At ~46:06 of the English Google SEO Office-Hours From November 19, 2021 (video queued below), John Mueller addressed a question related to this.
The question read:
“Occasionally, when crawling a website, I run across a spider trap, infinitely expanding URLs.
“And I’ve been wondering how Googlebot handles such situations. Does it somehow ignore those URLs to focus on the rest of the normal URLs on the site or does Googlebot get stuck in some way and miss crawling URLs as a result?”
John’s Explaination as to How Googlebot Handles Web Crawler Traps
“Yeah, that’s a complicated question.
“And it is something that sometimes causes problems. For the most part, I think we end up figuring this out, because what happens is a kind of spider trap area, which is something, for example, maybe you have an infinite calendar, where you can scroll into March 3000, or something like that, and essentially you can just keep on clicking to the next day, and the next day, and it’ll always have a calendar page for you.

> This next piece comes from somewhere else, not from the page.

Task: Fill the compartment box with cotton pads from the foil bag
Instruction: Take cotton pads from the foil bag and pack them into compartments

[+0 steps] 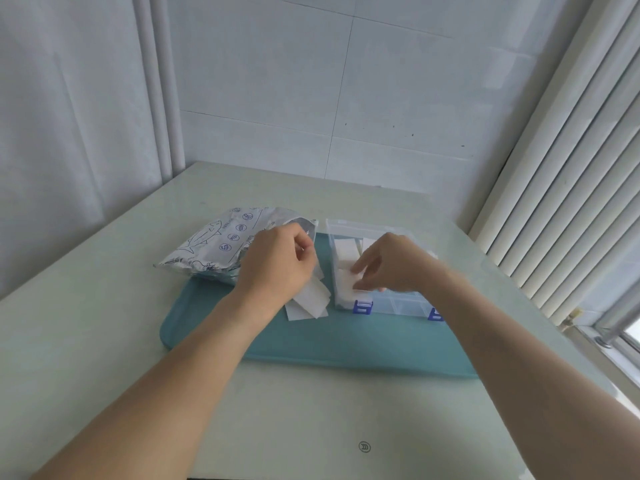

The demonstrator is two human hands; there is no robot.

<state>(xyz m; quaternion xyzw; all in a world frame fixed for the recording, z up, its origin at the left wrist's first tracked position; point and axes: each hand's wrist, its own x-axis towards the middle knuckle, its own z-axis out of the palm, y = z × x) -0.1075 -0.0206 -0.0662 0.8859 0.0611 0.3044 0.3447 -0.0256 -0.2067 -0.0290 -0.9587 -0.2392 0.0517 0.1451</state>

“That’s kind of an infinite space kind of thing. For the most part, because we crawl incrementally, we’ll start off, and go off and find…I don’t know…maybe 10 or 20 of these pages.”
That’s a good point–that Googlebot crawls incrementally. It doesn’t dive headfirst.
This gives it a chance to dip its toes into the water, so to speak.
“And then we’ll say, ‘Well, there’s not much content here, but maybe if we look a little bit deeper and we go off and crawl maybe a hundred of those pages….’
“And we start saying, ‘Well, all of this content essentially looks the same, and they’re all kind of linked from this long chain where you have to click Next, Next, Next, Next to actually get to that page.
“At some point, our systems are going to say, ‘Well, there’s not much value in crawling even deeper here, because we found a lot of the rest of the website that has really strong signals telling us this is actually important.
“And we found this really weird long chain here.
“Then overall, we’ll say, ‘Well, these are probably not that important. We don’t have to crawl them that often, if at all, if we want to keep them.’
“And rather, we focus on the rest of the site.”
So, there you have it: Googlebot is programmed with a process whereby it’ll eventually conclude that it’s in a web crawler trap, and then it’ll cease that process.